*WORK ITEM*: Produce an exact copy of the line containing "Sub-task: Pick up" and of every line after it in the material below, ending with the final line.

*GIVEN INFORMATION*:
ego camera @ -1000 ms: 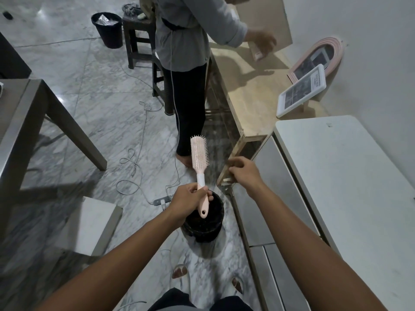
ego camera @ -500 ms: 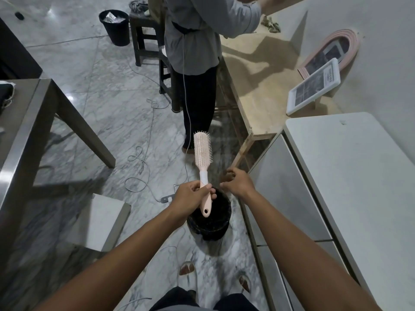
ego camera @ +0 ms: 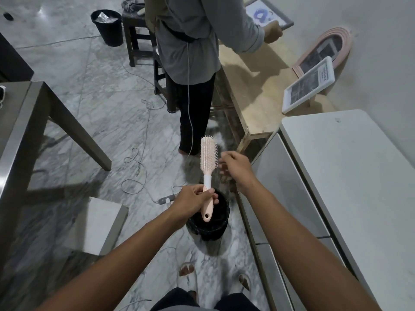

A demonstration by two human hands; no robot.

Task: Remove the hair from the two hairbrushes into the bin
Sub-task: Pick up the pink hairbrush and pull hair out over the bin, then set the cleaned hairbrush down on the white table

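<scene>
Pink hairbrush (ego camera: 208,157) upright over black bin (ego camera: 210,223), long axis vertical, handle clenched in left hand (ego camera: 195,199). Right hand (ego camera: 235,168) just right of bristles, fingers (ego camera: 224,157) loosely spread, empty, nearer for plucking.

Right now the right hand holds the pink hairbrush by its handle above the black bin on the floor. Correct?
Not quite: in the head view the left hand grips the pink hairbrush by its handle above the black bin; the right hand is open beside the bristles.
</scene>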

*YOUR SOLUTION*:
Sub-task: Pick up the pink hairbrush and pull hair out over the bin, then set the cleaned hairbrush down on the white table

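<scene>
Pink hairbrush (ego camera: 208,157) upright over black bin (ego camera: 210,223), long axis vertical, handle clenched in left hand (ego camera: 195,199). Right hand (ego camera: 235,168) just right of bristles, fingers (ego camera: 224,157) loosely spread, empty, nearer for plucking.

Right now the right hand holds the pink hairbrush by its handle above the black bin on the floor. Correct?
Not quite: in the head view the left hand grips the pink hairbrush by its handle above the black bin; the right hand is open beside the bristles.
</scene>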

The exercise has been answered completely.